Political realities forcing the shift
The President needs the support of Congress to pass new legislation. Though members of his own party constitute the majority, his signature legislations have failed to pass Congress in various instances, most notably in the case of the Obamacare replacement bill. The ‘raison d’etre’ of Congress is to counterbalance the power of an unpopular president. Polls suggest an approval rating of between 30%-40% to President Trump currently, and members of the House of Representatives face elections for their seats in 2018. Approving legislations endorsed by an unpopular president is likely to be negatively seen by voters. It follows that the high opportunity cost of siding with the president is compelling Congress members to turn their back on him, in turn forcing the president to switch rhetoric.
Signs of the shift
The last month has seen numerous cases of defenestration from the White House administration staff, from Anthony Scaramucci as Communications Director to Steve Bannon as Chief Strategist – all these changes have been led by H.R McMaster, an Army Officer with a successful military career who has integrated the team principally to instill discipline. The firing of Bannon signals an important shift in policy, from an ‘America-first’ ideology to the more pragmatic stance of having America leading the international community and nurturing its traditional alliances. The President’s political survival instincts may also have prompted him to sack Bannon in order to deflect attention from the furor caused by his comments on White Supremacists (some of whom can be called good people in his view).
On 21 August 2017, the President also unveiled his plan for Afghanistan, centered around maintaining troops for the foreseeable future instead of a complete retreat as was promised in his campaign for the elections (during which time the ‘America-first’ ideas were prevailing). Donald Trump did not deny that his first instinct would still be to pull out all American forces from Afghanistan but cited the likelihood that such an action would leave a vacuum in the region which would easily be filled in by the Taliban, a potential threat for the West comparable to ISIS. The main change brought, compared to American presence in Afghanistan under Obama, is to remove restrictions on the US offensive operations, in other words more leeway to army officers in their operations. Members of Nato have generally welcome the new strategy for Afghanistan and are willing to accept America’s request to provide more troops, a rare feat in the Trump presidency.

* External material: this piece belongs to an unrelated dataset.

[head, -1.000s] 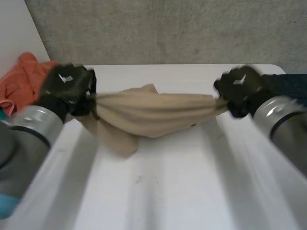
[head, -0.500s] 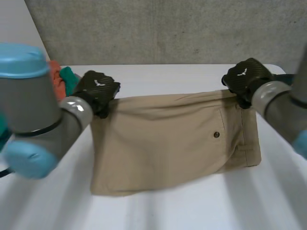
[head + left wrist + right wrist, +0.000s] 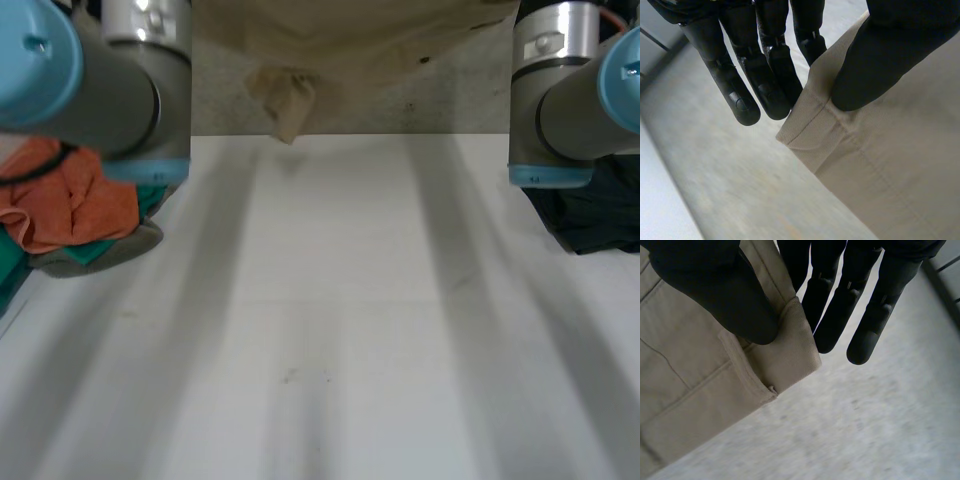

Way forward and lesson for Mauritius
There are clear signs that the pragmatists have won the power struggle inside the White House, among the President’s advisors. Trump remains the weak link given his personality and tendency to make counter-productive comments, as in the White Supremacy rally controversy. However the advice he will be receiving will come from people with relevant experience in foreign policy or security matters such as Security Advisor McMaster. America will be likely to act in tune with allies in the Middle East and not take snap decisions to retreat, leaving fertile ground for terrorists.  The change in policy and ‘cleansing’ of the counter-productive elements in his team, howsoever imposed by external factors, attest to a minimum degree of responsiveness by Donald Trump to his political survival instincts. Mauritian leaders can learn a lesson out of it – opportunities to rid the government of incompetent or embarrassing members have been rife (the episode of threats to shoot the opposition leader is a recent example) but never acted upon…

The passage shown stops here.